The problem is to do with garbage collection of Constant Applicable
Forms (or CAFs).  CAFs are definitions like:

  nil = []
  one = 1 :: Int
  primes = ...
  main = loop 50000

GHC and Hugs differ in how they treat CAFs.  Hugs treats CAFs as a
special case and never garbage collects a CAF - the only way to
discard its value is to unload the module that defines it.  GHC treats
CAFs the same as normal definitions and garbage collects them when
they can no longer contribute to future execution.

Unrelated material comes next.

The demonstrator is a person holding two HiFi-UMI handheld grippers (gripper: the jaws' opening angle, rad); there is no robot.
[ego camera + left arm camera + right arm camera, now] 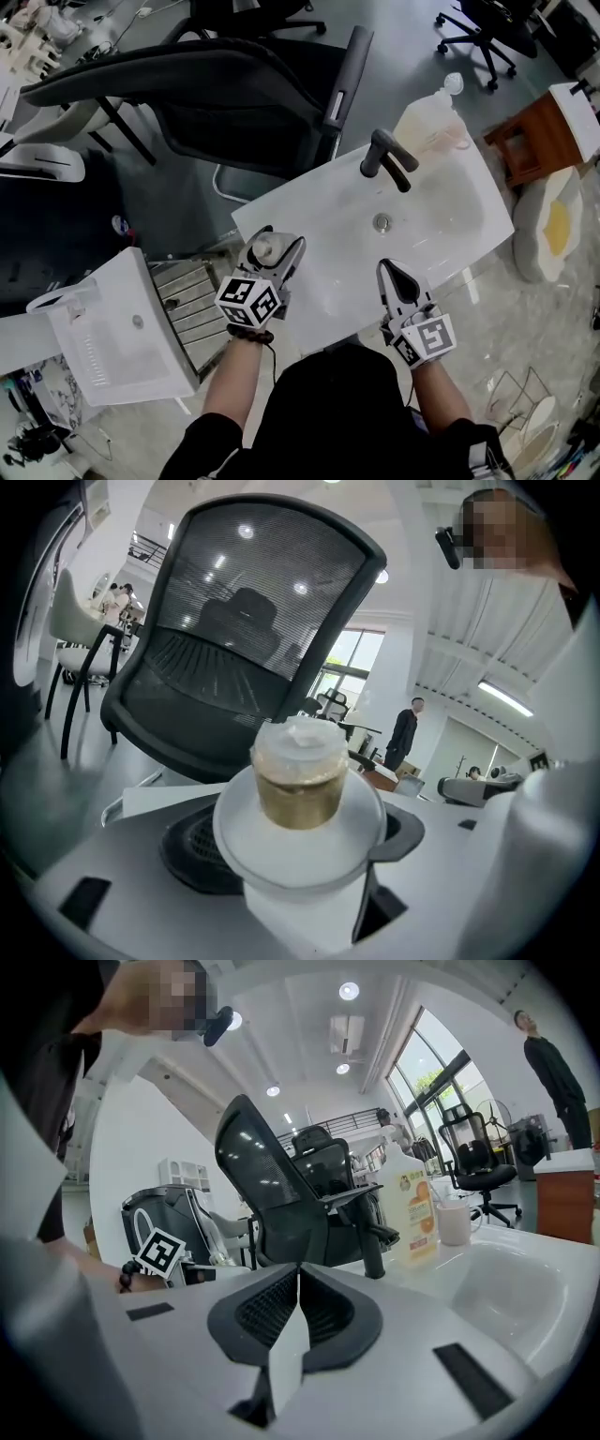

The difference between these behaviours can be seen when the CAF grows
very large as in your example.

The workaround is simple enough: add a dummy argument to the CAF (so
that it is not a CAF any more):

   main _ = loop 50000

and then specify the extra argument when invoking it:

   main ()

(This is a pretty standard optimisation technique: we're trading time
to recompute a result for the space taken to store the result.  Coming
from other languages where actions (i.e., monadic computations) are
not first class values, this is a bit surprising but, from a Haskell
perspective, it is completely uniform.)

Note that this workaround is necessary with GHC too if you have a
large CAF which does not die.  For example, if you wanted to benchmark
your code, you might want to run it 10 times using:

> main1 = loop 50000
> main = sequence_ (replicate 10 main1)

Now main1 will not be garbage collected until the last time it is
executed.  The solution is the same as for Hugs: add a dummy argument.